Mario McNeill, 33, is being tried in Cumberland County Superior Court on seven charges, including the first-degree murder and rape of Shaniya. He could face the death penalty if convicted.
    
Prosecutors say Shaniya's mother, Antoniette Nicole Davis, 28, gave her daughter to McNeill to settle a drug debt. Davis will be tried on similar charges but doesn't face death.
    
NBA star Shaquille O'Neal helped pay for her funeral, which drew 2,000 people to Manna Church.
    
Since the trial began five weeks ago, visitors to Shaniya's grave have become more common. Last week, a fresh white carnation had been placed on the front of the marker. A small, stuffed bunny and stuffed duck were left soggy from recent rains.
    
The cemetery has a rule asking visitors not to place more than one flower arrangement on each grave. But it often waives that rule.
    
"We know that it's part of the grieving process," Elkins said. "I try not to take it away. It's hard to take it away when it's part of the grieving process."
    
Office administrator Becky Sasala said over the years, visitors have left seashells, costume jewelry, figurines of all sorts and artificial flowers at Shaniya's grave.
    
"I bet we've collected a bag full of stuffed animals by now," she said.
    
Neither Elkins nor Sasala is sure of what happens to the items after they are collected.

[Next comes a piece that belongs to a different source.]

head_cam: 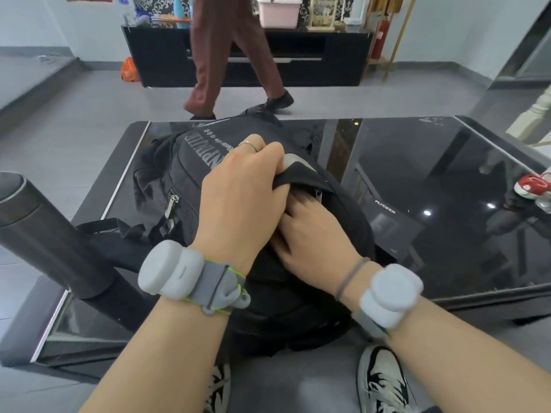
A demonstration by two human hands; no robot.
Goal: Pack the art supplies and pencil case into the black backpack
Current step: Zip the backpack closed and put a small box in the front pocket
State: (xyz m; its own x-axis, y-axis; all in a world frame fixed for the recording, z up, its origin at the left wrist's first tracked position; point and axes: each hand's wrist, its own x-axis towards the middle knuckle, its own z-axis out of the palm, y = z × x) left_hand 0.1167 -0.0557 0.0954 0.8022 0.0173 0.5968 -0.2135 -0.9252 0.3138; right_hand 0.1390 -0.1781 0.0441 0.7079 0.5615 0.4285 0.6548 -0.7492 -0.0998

Elkins said she guessed that some may have been donated and others, in bad shape, would have been thrown away.
    
Shaniya's father, Bradley Lockhart, who moved to Alabama a couple of months after his daughter's death, will call the office to ask them to order flowers for his daughter's grave on special occasions. He returned to town for McNeill's trial.
    
It is a solemn job, tending to the grave of one who died so young and under such horrific circumstances. But it's an important job, nonetheless.
    
"I think it helps in dealing with the horror of what happened," Sasala said. "There's a community caring. It's like that could have been any of our children."
    
And day after day, they'll help see to it that a child's memory is honored.